__DATASET EXTRACT__:
Start of Block

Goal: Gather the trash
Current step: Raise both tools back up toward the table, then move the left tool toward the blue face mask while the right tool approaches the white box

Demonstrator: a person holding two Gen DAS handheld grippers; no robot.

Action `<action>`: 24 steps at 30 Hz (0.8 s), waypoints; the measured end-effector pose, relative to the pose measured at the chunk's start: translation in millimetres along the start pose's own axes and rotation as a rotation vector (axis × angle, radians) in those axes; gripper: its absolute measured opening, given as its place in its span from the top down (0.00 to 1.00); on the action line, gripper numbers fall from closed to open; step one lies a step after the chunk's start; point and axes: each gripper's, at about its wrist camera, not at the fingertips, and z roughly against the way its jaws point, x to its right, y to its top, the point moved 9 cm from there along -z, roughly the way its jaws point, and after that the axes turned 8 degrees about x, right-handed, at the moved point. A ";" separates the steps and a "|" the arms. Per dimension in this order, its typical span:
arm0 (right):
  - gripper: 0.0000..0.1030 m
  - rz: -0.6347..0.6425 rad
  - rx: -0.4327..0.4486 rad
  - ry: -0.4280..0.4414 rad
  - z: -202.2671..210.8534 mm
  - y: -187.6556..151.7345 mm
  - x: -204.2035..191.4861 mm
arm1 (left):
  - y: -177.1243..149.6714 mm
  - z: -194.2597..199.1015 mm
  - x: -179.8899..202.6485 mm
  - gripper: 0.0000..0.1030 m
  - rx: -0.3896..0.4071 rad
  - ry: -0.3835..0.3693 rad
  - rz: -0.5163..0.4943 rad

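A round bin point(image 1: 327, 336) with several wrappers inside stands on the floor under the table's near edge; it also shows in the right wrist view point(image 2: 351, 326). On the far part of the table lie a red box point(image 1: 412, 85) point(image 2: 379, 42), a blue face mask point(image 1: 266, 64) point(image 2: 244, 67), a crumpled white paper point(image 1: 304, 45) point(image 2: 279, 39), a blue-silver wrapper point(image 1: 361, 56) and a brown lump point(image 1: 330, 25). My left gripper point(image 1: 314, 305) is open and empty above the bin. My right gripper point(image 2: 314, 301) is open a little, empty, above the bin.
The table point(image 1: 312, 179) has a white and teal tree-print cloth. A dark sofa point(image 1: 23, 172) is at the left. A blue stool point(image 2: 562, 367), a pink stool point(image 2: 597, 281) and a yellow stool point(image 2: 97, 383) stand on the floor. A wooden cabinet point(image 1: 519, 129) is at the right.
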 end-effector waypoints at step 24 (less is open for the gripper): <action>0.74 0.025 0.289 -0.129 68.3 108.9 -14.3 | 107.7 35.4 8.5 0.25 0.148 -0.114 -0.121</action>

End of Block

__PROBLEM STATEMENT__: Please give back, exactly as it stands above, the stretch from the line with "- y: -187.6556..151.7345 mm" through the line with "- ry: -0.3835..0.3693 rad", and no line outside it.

__RESPONSE TO THE EXERCISE__:
  - y: -187.6556..151.7345 mm
  - x: -204.2035..191.4861 mm
arm1 (left):
  - y: -177.1243..149.6714 mm
  - z: -194.2597..199.1015 mm
  - x: -179.8899..202.6485 mm
  - gripper: 0.0000..0.1030 m
  - rx: -0.3896..0.4071 rad
  - ry: -0.3835..0.3693 rad

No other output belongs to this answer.